Available data:

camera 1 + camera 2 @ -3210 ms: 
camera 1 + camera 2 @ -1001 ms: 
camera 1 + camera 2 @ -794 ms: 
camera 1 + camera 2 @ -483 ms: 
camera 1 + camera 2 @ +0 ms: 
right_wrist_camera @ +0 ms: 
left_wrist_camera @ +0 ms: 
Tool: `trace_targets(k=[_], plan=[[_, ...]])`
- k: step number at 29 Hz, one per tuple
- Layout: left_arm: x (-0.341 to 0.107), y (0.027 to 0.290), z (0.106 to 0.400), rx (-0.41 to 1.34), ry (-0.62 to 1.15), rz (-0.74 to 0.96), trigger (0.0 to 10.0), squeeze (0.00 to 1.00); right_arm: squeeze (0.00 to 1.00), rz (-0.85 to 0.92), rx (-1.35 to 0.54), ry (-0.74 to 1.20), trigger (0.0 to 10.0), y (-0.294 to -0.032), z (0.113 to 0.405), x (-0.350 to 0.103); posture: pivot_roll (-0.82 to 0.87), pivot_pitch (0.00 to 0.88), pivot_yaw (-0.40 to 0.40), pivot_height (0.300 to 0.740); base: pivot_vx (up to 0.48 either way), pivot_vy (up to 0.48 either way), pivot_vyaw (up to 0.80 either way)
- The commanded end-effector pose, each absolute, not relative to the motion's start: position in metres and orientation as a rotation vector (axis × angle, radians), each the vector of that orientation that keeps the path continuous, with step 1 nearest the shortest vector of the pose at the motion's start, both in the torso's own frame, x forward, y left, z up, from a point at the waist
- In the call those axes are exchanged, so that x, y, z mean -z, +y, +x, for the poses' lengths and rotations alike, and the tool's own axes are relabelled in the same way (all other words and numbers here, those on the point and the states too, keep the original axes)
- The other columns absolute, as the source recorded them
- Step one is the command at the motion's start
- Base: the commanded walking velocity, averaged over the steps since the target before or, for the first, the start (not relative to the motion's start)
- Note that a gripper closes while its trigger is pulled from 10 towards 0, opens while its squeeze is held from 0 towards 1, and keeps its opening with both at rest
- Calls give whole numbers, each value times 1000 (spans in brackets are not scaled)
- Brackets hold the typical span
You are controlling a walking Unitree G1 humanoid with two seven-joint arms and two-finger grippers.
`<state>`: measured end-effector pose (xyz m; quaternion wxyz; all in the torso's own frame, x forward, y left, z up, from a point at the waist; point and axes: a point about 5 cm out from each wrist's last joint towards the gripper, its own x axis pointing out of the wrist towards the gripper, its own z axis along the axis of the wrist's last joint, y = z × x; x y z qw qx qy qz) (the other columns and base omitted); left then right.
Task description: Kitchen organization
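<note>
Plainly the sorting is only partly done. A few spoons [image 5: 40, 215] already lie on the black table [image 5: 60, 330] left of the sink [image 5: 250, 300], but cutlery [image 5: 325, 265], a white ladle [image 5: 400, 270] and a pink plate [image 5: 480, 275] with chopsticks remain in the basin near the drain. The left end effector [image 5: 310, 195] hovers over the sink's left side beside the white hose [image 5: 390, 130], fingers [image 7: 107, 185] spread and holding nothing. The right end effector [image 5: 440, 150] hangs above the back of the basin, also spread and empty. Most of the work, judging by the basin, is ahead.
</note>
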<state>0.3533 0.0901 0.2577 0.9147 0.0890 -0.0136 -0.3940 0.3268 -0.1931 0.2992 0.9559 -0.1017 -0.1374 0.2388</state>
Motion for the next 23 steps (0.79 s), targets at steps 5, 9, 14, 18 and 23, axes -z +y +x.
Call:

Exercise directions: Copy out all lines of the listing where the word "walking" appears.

Answer to this task:
- Base: the commanded walking velocity, averaged over the steps since the target before or, for the first, the start (not relative to the motion's start)
You are controlling a walking Unitree G1 humanoid with two seven-joint arms and two-finger grippers.

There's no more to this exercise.